Agreed. Most people around here think first of Baltimore when they think of gun violence. They don't think of Columbia, the suburban haven developer James Rouse 50 years ago declared "the Next America."
But we have had many shootings in nice places — in malls and in schools. Little of the country is unscarred.
By now, every American expects to be somewhere some day when horrible happens, as it did Saturday in Columbia. There are too many guns, and a gun culture that is endemic to American life, and too many people with grievances, fears, extreme anger or untreated mental illnesses.
The expectation that you will be somewhere some day when horrible happens is lodged in the American psyche now. You might not think about it every day, but you have certainly thought about it, forced by the events of the last quarter-century, and maybe longer than that, depending on your age.
We are an exceptional country, all right — we have made it possible for people with steaming grudges or profound mental illness or mere anger-management problems to kill or wound themselves and others easily, taking several victims at a time if they wish. Too many guns, too many disturbed people, and too many opportunities for extravagant displays of violence: How many metal detectors can you have in the Land of the Free?
We also have what appears to be a cycle of emulative behavior: copycat shootings.
Columbia, where the weapon of choice was a shotgun, happened just four months after a man with a shotgun killed 12 people in the Washington Navy Yard.
I hate saying never, I hate throwing in the towel, betraying resignation to a severe problem. But we've reached a critical mass of depravity and firearms, and there's apparently no turning back. We do not seem inclined to do anything about all the guns and the access to them. If the killings in the elementary school in Newtown, Conn., could not move Congress to act, it never will.
And for all the bellyaching in Maryland over the state's attempt to answer the Newtown slaughter with some sensible solutions, the gun worshipers have won the day. They won the day long ago. Guns are here to stay.
"Although easy access to guns is supposed to be an issue of personal freedom, look how it restricts us with metal detectors and fears that going to the movies or to school or to the local mall may be a fatal decision," said Gordon Livingston, a psychiatrist in Howard County.
Livingston, a graduate of West Point and former Army Ranger, was trained in medicine at Johns Hopkins. He has written books and spoken about many things, including suicide and grieving. I contacted him Saturday afternoon for commiseration and told him about my sense of resignation — those things that seem to be in the American blood, guns and violence as a solution.
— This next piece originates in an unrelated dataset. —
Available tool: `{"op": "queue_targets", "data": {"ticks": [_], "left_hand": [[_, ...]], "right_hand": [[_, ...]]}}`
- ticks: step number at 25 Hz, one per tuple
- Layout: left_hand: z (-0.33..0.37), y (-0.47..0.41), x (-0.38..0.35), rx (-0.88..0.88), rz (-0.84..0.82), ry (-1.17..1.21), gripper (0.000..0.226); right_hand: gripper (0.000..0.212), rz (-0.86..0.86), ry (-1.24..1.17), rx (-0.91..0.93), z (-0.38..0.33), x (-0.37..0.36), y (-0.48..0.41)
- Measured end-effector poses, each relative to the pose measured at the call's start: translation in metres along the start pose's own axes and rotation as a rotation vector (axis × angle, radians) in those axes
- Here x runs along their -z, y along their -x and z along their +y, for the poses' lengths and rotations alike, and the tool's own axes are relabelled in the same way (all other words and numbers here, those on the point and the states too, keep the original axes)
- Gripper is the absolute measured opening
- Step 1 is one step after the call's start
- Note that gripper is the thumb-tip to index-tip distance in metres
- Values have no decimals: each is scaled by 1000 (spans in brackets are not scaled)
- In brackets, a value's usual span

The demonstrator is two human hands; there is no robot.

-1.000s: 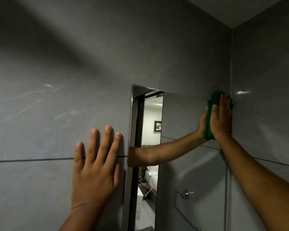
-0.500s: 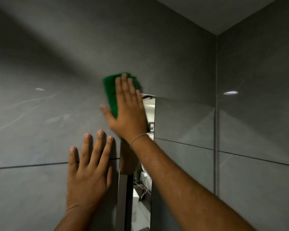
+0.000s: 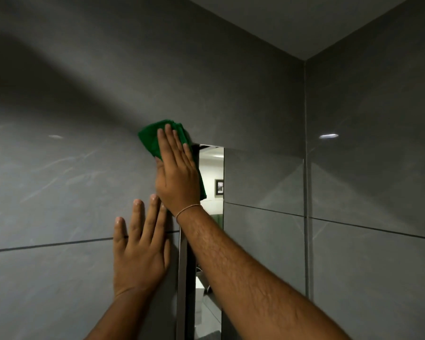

Livingston agreed we've been on the wrong track for too long.
"Anyone who believes that they need to go about the world while armed has proven their cowardice," he said. "To have such an idea sanctioned by the state is an endorsement of the fear that we are not safe with each other.
"A larger point, of course, is that we live in a country that has been at war continually since 1941. What does that say about our attitude toward conflict resolution? I think that the message — and liberal fall-back position — that we need 'common-sense gun laws' avoids a more important question: Why does the general public need guns at all? Again, it's an issue of fear and courage."
We have spent billions of dollars in the fight against terrorism — the National Security Agency is maybe 10 miles from the Columbia Mall — when the real terror is right here in our midst, accounting for thousands upon thousands of premature deaths by homicide and suicide, most often impulsive acts made possible by access to guns.
We have only recently come to the big problem of access for mental health services, and there still isn't adequate funding.
You hear people say, "We are a sick country" — it was probably uttered numerous times Saturday as the news spilled out of Columbia — and the statement makes an American self-conscious, even a little angry. But there's truth in it.
We are an exceptional country for too many wrong reasons.